Troubleshooting

Troubleshooting Scrapfly scrapers is relatively easy as Scrapfly provides extensive logging. Let's take a look at some examples.

To start the Monitoring dashboard displays all scrape requests and their details. Inspecting the scrape monitoring dashboard is the first step to troubleshooting and we'll cover this extensively in the following sections.

For additional details make sure to enable the debug parameter which will provide more details about the scrape requests and even capture screenshots when render_js is enabled.

Replicating with Player

The first step to figuring out why a scrape request is not working as expected is to replicate the Web Player which allow easy and reliable scrape configuration

👉

If the Web Player works as expected, then the issue is likely related to the API call configuration. Ensure that the API call is configured as per API Specification. In particular, note that some API parameters need to be url encoded.

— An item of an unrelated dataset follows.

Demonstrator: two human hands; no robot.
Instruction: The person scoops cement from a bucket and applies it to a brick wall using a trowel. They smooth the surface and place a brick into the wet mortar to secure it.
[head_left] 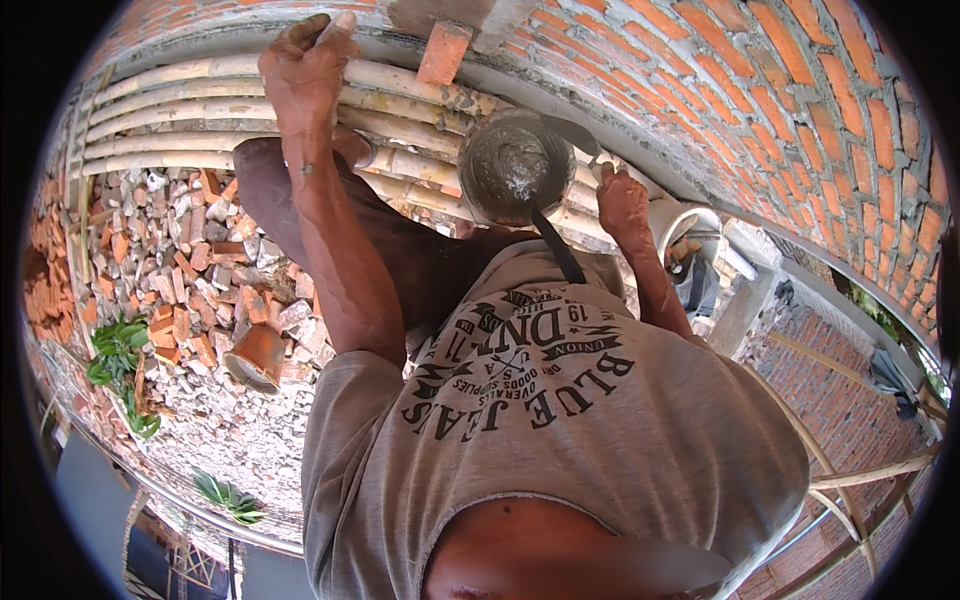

overview page of web interface for Scrapfly scraping monitoring

Timeout

If you receive a lot of ERR::SCRAPE::OPERATION_TIMEOUT errors, inspect the following:

If retry=false is set, you can increase the timeout parameter
If asp=true and retry=false are set you can increase timeout=60000 even timeout=90000
If the url you hit is redirected (like url ending with / or wwww) try to avoid unnecessary redirects and scrape the final urls to speed up scraping.
If you use asp=true you can replicate ASP fine-tuning as default scrape parameters. For example, ASP can upgrade requests to residential proxies and you can set this upgrade as default to save execution time. You can see ASP upgrades in the monitoring logs.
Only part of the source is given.